Auxin biosynthesis as described by Normanly (2010) with absence/presence of key components in Chlorophyta. From left to right on the color coded bars: O. tauri, O. lucimarinus, M. pusilla CCMP1545, M. pusilla RCC299, C. vulgaris, C. variabilis NC64A, C. reinhardtii, and V. carteri. The color code is explained in the legend.

Figure 4.

Conserved motifs and residues in YUC proteins. Alignment of the FAD-binding and NADPH-binding motifs in the putative YUC in C. vulgaris is shown. Residue colors are according to the rasmol color scheme, which is consistent with traditional amino acid properties. At, Arabidopsis; Cvu, C. vulgaris; Pp, P. patens; Sm, S. moellendorffii. [See online article for color version of this figure.]

Figure 5.

UPGMA tree of PIN proteins in Arabidopsis and a PIN-like protein in S. pratensis. At, Arabidopsis; Kp, K. pneumoniae; Oe, O. oeni; Sp, S. pratensis.

Figure 6.

A, Phylogenetic analyses of AUX1-LAX orthologs in land plants and Chlorella species. B, Alignment of AUX1/LAX proteins, highlighting the conserved residues in C. vulgaris (Cvu) and C. variabilis (Cva). Asterisks indicate residues conserved in at least one putative ortholog (green) or not conserved (red). Residue colors are according to the rasmol color scheme, which is consistent with traditional amino acid properties. At, Arabidopsis; Cg, Casuarina glauca; Pp, P. patens; Sm, S. moellendorffii. [See online article for color version of this figure.]

Figure 7.

Auxin response in Chlorophyta. A, Schematic representation of important domains of ARFs and AUX/IAAs. ARFs contain domains for the interaction with AUX-IAAs and ARFs (III and IV), an activation or repression domain (AD or RD), and a B3 DNA-binding domain (DBD). AUX-IAAs contain domains for the interaction with ARFs (III and IV), a repression domain (I), and a domain that contains a degron sequence (II). B, Effect of auxin on the expression of GLUC from the DR5 promoter in C. reinhardtii. As an example, representative data for two transgenic clones expressing the pDR5::GLUC construct (1 and 2) and one clone expressing the pDR5::NLS:GLUC construct (1) are shown. Luciferase activity was measured 7 h after auxin addition (for details, see “Materials and Methods”). No auxin-induced expression of pDR5::GLUC or pDR5::NLS:GLUC is detectable in C. reinhardtii.

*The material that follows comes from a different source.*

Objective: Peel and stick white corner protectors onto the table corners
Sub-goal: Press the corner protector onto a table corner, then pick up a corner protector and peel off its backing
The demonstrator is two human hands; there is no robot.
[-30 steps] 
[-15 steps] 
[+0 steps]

The luminescence units are presented as luminescence counts per second (LCPS). Control strains lacking the Luc gene had very low luminescence (0.1 LCPS per 20 μL of culture). Bars represent means of three independent experiments, and sd is indicated. [See online article for color version of this figure.]

Figure 8.

Phylogenetic analysis of the putative AUX/IAAs and ARFs in Streptophyta. UPGMA trees show subsets of the AUX/IAA (A) and ARF (B) families. The sequences from C. orbicularis and S. pratensis are indicated with arrowheads. At, Arabidopsis; Co, C. orbicularis; Os, Oryza sativa; Pp, P. patens; Pt, Populus trichocarpa; Sp, S. pratensis; Sm, S. moellendorffii; Zm, Zea mays.